The SaaS market has grown by over 1,000% in the last 12 years to a point where the average organization now has some 843 SaaS applications. Unfortunately, most organizations’ cybersecurity has failed to keep pace.
While administrators are trained to watch out for third-party applications in general, they usually regard the top business systems as secure from intrusion, assuming everything in the Microsoft Apps garden remains safe and secure.
Lulled by complacency, they are often unaware of exactly which apps are connected to the corporate system. Salesforce users can, for example, “connect” an app without actually installing it. Although they can use the app, the information gets logged under the user, not the application, which makes it difficult to track or to detect and investigate issues.
So if a user re-installs an app without disconnecting first, this does not typically invalidate the old API key. If the key has been lost, leaked, or stolen, reinstalling the app won’t close the vulnerability. The old tokens are now also concealed and not easily accessible to the user via the interface, so the product owner may even be unaware of their existence. Administrators must stay aware of lost, leaked or stolen keys so that they can revoke them immediately.
However, most organizations lack the macro- and micro-visibility needed to secure their systems fully. Security team need macro-visibility to see which shadow SaaS services they have at any given time. Most companies rarely have a full grasp of all their connected third-party applications or where API tokens are shared. Security teams also need micro-visibility to understand what each SaaS service does and what permissions it has. For example, read-write access to a sales enablement tool can sync, unchallenged, to Salesforce.
Without this visibility, administrators have no clear picture of how their rapidly expanding ecosystem of applications behaves and whether they are missing malicious activity. This problem has now become far more widespread than most administrators realize. North Carolina State University recently scanned 13% of all public GitHub repos and found over 100,000 of them contained API keys and cryptographic tokens, which hackers can use to extract data from those respective systems.
Threat actors have long managed to compromise users of even the best-known and most trusted systems to execute expert third-party attacks. In 2019, a misconfiguration in the popular Jira project management software exposed a great deal of data on hundreds of companies; among those exposed were NASA, Google, Yahoo, Gojek, HipChat, Zendesk, Sapient, Dubsmash, Western Union, Lenovo, 1Password, Informatica, the United Nations, and the governments of Canada and Brazil. Worse, the exposed URLs were crawled by Google – and that’s how a whistleblower discovered the sensitive data.

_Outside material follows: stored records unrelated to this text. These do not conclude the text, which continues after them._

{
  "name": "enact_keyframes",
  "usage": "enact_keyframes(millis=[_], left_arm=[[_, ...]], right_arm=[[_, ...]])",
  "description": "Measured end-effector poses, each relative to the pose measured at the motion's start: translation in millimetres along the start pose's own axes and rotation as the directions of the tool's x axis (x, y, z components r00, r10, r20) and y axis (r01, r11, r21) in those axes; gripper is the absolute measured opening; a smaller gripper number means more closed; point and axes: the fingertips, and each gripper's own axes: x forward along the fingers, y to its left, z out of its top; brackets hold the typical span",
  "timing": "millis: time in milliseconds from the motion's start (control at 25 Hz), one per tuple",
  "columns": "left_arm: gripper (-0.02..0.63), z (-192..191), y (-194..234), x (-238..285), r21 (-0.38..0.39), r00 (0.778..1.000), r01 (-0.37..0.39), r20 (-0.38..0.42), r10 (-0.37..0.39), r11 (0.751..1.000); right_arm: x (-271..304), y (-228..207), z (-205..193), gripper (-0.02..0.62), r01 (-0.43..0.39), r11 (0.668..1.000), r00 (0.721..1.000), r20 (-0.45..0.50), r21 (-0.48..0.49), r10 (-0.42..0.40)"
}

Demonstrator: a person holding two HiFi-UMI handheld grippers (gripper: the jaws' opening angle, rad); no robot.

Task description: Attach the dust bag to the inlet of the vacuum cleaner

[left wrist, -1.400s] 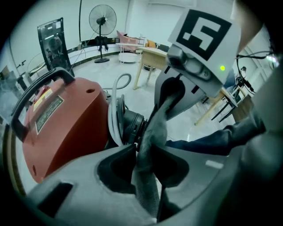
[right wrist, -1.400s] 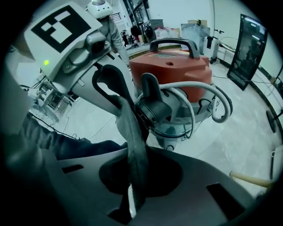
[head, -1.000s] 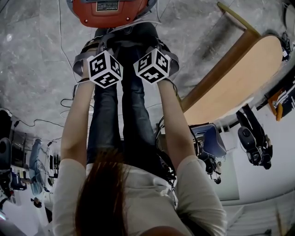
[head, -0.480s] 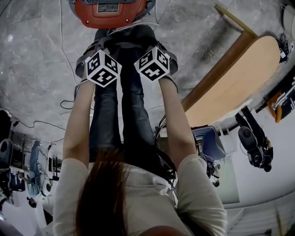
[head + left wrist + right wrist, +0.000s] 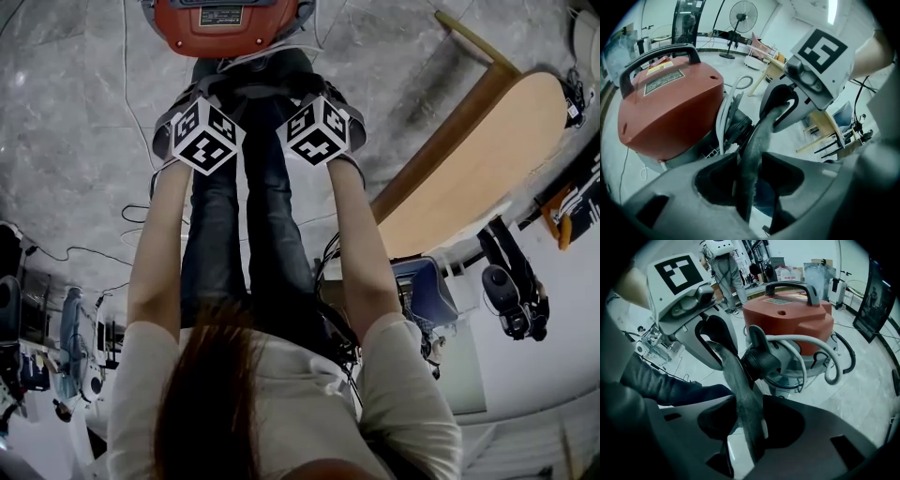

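The red vacuum cleaner [image 5: 220,23] [image 5: 670,103] [image 5: 792,310] stands on the floor in front of the person's legs, its black round inlet [image 5: 738,126] [image 5: 761,362] facing the grippers. The dark grey dust bag [image 5: 757,140] [image 5: 736,380] stretches edge-on from the inlet between both grippers. My left gripper [image 5: 747,164] has its jaws opening, with the bag's fabric between them and a gap on each side. My right gripper [image 5: 750,413] is likewise opening around the fabric. In the head view both marker cubes [image 5: 208,138] [image 5: 319,131] sit side by side below the vacuum cleaner.
A white hose [image 5: 825,357] loops round the vacuum cleaner's base. A wooden table [image 5: 478,159] stands at the right, with a blue chair [image 5: 427,281] near it. Thin cables [image 5: 127,94] run over the grey floor at the left. A standing fan [image 5: 743,11] and a person [image 5: 724,263] are farther off.
The left gripper's cube has rolled a little and the two cubes stand slightly farther apart. Both hands stay where they were.
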Motion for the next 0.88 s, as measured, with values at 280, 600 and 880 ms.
enact_keyframes(millis=[280,600,880], left_arm=[[0.17,3,3,-14,-0.021,1.0,-0.013,0.02,0.013,1.0],[0.17,10,0,-34,-0.036,0.998,-0.029,0.051,0.031,0.999],[0.124,32,6,-73,-0.077,0.973,-0.128,0.182,0.14,0.989]], right_arm=[[-11,3,3,0.158,-0.024,1.0,1.0,-0.003,0.014,0.024],[-36,-2,12,0.152,0.006,0.996,0.999,0.051,0.089,-0.011],[-75,-11,40,0.065,0.08,0.984,0.978,0.179,0.161,-0.109]])
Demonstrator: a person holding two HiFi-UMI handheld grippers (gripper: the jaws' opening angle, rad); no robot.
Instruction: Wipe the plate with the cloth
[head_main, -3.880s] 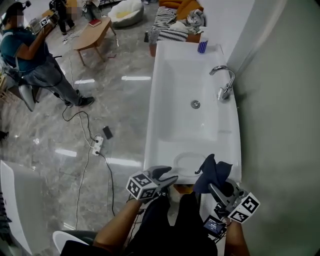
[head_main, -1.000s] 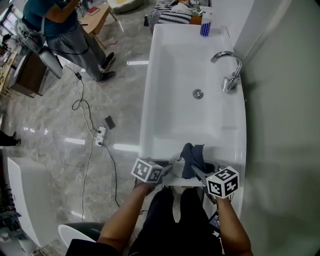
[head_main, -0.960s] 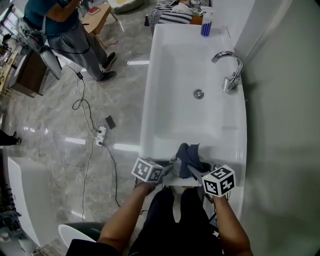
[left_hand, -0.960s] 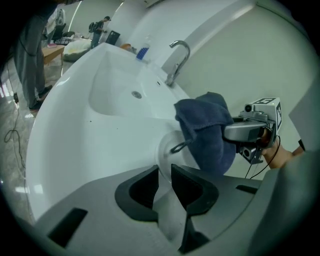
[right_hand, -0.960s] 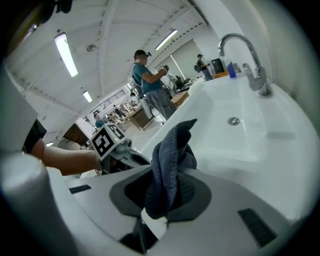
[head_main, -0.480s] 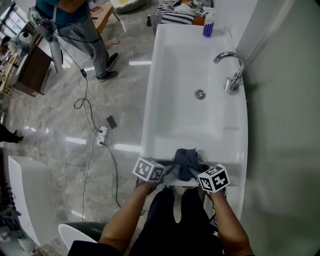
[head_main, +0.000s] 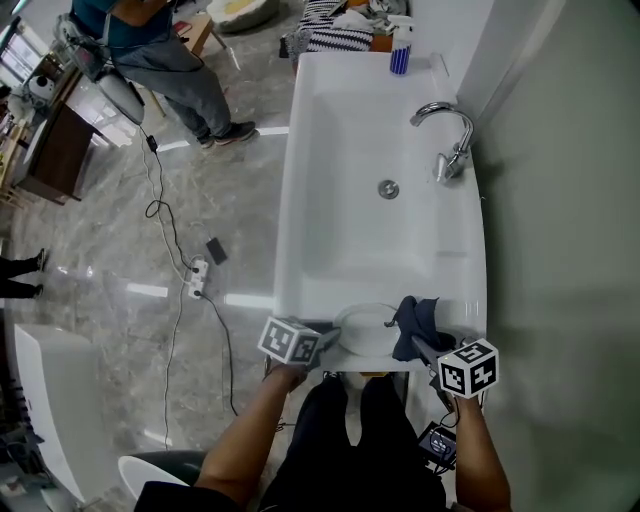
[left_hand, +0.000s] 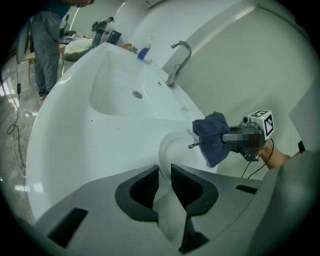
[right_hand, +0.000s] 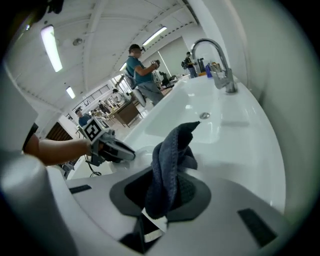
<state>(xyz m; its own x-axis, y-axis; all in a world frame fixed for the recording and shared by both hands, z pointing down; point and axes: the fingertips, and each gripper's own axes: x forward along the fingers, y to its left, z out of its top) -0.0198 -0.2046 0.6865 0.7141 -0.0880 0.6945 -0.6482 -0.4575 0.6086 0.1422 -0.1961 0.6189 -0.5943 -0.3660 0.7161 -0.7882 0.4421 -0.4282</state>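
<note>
In the head view the cloth (head_main: 416, 326) covers the right rim of the plate (head_main: 360, 326), and the standing person (head_main: 165, 55) is cut off by the top edge. The blue container (head_main: 400, 62) at the far end of the sink (head_main: 330, 160) is too small to identify. Cloth folds hide the pads of the right gripper (right_hand: 167, 197).

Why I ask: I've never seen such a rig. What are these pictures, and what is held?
There is no robot: a person holds a two-jaw gripper in each hand. The head view looks down from a camera on their head; each gripper view looks along that gripper's jaws. The left gripper pinches the rim of a white plate at the near end of a white sink. The right gripper clamps a dark blue cloth, beside the plate's right edge. A tap stands farther along the sink.
</note>
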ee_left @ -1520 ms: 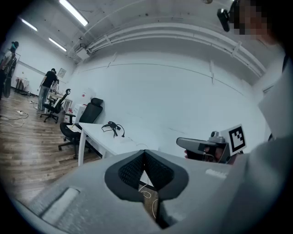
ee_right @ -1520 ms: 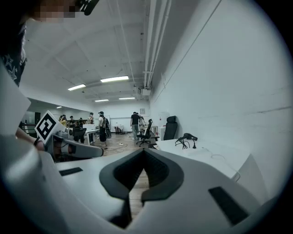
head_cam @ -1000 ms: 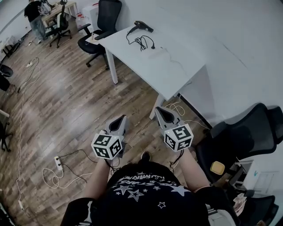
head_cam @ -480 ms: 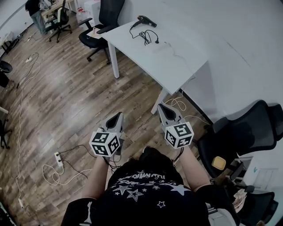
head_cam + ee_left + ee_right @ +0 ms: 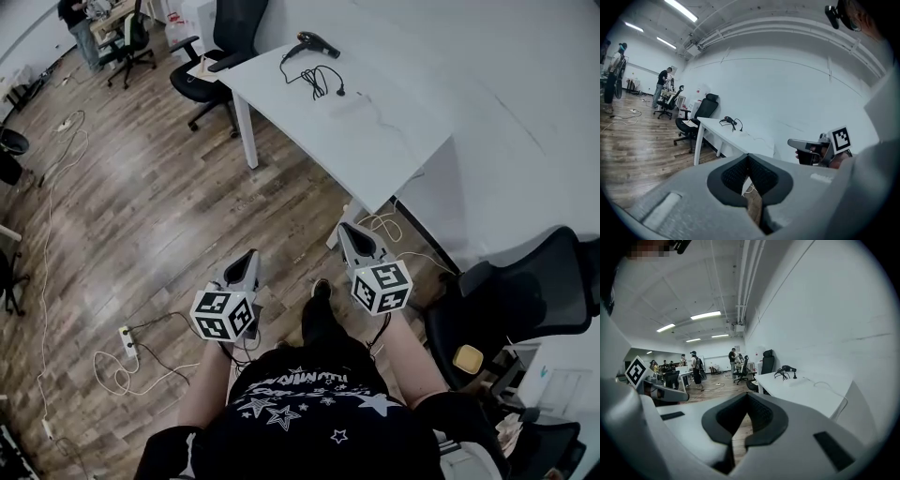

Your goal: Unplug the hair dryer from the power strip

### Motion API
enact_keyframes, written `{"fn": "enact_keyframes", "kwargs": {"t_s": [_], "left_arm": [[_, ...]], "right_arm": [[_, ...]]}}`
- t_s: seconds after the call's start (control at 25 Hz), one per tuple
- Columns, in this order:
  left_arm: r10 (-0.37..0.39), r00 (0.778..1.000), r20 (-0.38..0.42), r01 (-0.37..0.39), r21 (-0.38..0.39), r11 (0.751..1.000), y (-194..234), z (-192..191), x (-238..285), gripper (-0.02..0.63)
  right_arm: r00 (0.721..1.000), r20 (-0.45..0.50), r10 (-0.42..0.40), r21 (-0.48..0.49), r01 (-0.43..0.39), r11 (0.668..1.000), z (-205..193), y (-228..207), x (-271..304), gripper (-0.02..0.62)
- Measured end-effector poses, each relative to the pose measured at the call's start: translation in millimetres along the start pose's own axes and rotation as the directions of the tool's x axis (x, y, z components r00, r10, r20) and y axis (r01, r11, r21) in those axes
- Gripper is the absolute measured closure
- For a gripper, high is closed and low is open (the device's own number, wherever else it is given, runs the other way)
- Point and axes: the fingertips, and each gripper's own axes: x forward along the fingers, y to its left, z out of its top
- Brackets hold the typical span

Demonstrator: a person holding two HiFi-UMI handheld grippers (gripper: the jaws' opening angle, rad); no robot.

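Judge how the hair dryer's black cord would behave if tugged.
Probably floppy: the cord lies in loose loops beside the hair dryer. It looks thin, so a tug would likely straighten the loops first, then perhaps drag the hair dryer across the smooth white table.

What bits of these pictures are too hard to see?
- Head view: the hair dryer has a cord whose end is too small to tell if it is plugged in.
- Head view: the black chair is cut off by the right edge.
- Left gripper view: the left hand-held gripper hides the floor close by.
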Motion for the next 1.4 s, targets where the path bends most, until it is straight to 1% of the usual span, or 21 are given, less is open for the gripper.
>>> {"fn": "enact_keyframes", "kwargs": {"t_s": [0.2,0.36,0.56,0.72,0.84,1.12,1.4], "left_arm": [[0.035,0.999,0.014,-0.036,0.015,0.999,14,25,41,0.598],[0.060,0.998,0.034,-0.060,0.014,0.998,21,52,86,0.598],[0.060,0.998,0.030,-0.060,0.007,0.998,16,71,142,0.598],[0.046,0.999,0.008,-0.046,0.005,0.999,5,76,187,0.598],[0.039,0.999,-0.012,-0.039,0.021,0.999,-2,79,213,0.599],[0.039,0.999,-0.004,-0.039,0.036,0.999,-16,95,254,0.598],[0.018,1.000,-0.021,-0.017,0.038,0.999,-30,96,270,0.598]], "right_arm": [[0.999,0.013,0.043,0.021,-0.043,0.999,13,-32,51,0.586],[0.998,0.013,0.060,0.039,-0.060,0.997,30,-74,91,0.586],[0.999,0.019,0.041,0.055,-0.041,0.998,50,-132,118,0.586],[1.000,0.001,0.015,0.083,-0.015,0.996,48,-179,133,0.586],[1.000,-0.006,0.009,0.100,-0.008,0.995,46,-204,142,0.586],[1.000,0.002,0.019,0.113,-0.019,0.993,50,-239,150,0.586],[1.000,-0.007,0.018,0.122,-0.017,0.992,48,-251,148,0.586]]}}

What’s now referred to as “Ghost SaaS” has become far more common than most cybersecurity professionals realize. Dozens of online platforms, both SaaS and social networks, have merged, changed direction, or shut down completely over the years. There’s a constant, active darknet market for sales of defunct online platforms open to threat actors of all kinds seeking entry points into every type of organization. The stock of redundant platforms constantly gets renewed as services go out of business, sell their assets, or simply forget to renew a domain.
Security teams need to start by discovering what SaaS services the staff actually uses. Then determine if those services – their purpose, location, ownership – have changed. If that’s the case, then vet them once again. If they are insecure then security teams have no alternative but to stop their usage in the organization immediately.
Although security teams must communicate directly with staff to retain caution when dealing with all types of third-party apps, they should consider using an automated intelligent system that will examine all connections in and out of the organization’s network, even connecting to the domains of ghost SaaS platforms.
The argument for encouraging staff to use SaaS applications from trustworthy developers has become overwhelming in terms of increased efficiencies and cost control. But, in doing so, companies across all sectors expose themselves to countless unforeseen vulnerabilities to today’s increasingly professional and well-organized cyber criminals. Moving forward, it’s now crucial for all types of organization to conduct immediate, comprehensive and ongoing monitoring of all SaaS applications connected to the corporate network.